- Company Name
- iBrain Technologies, Inc
- Job Title
- Data Scientist
- Job Description
-
Job Title: Data Scientist
Role Summary: Design, develop, and deploy large‑scale AI solutions with a focus on Retrieval‑Augmented Generation (RAG) and advanced language models. Lead end‑to‑end model lifecycle from research to production in a multi‑repo, CI/CD environment, ensuring high‑quality, scalable deployments on cloud platforms.
Expectations:
- Demonstrated success in AI/ML research and production at senior level (8‑10+ years).
- Proficient architect of RAG systems, LLM integration, and semantic search pipelines.

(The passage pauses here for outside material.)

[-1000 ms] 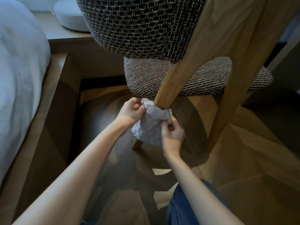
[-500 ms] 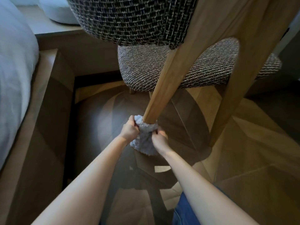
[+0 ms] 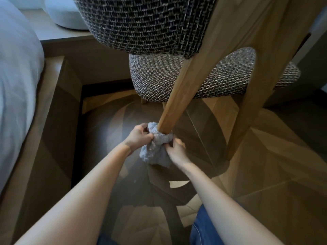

- Proven ability to optimize prompts, mitigate hallucinations, and engineer reinforcement learning workflows.
- Leadership in cross‑functional Agile teams, delivering robust APIs and automated deployments.
Key Responsibilities:
- Build and fine‑tune Transformer‑based models (BERT, RoBERTa, T5, OPT, BLOOM, GPT‑3.5, ChatGPT) for conversational and semantic search.
- Design and maintain RAG pipelines: embedding generation, knowledge‑base indexing, document retrieval, and LLM‑augmented responses.
- Create and manage CI/CD pipelines (Jenkins, GitHub Actions, GitLab CI) for model training, validation, and production deployment on AWS (primary) and Azure.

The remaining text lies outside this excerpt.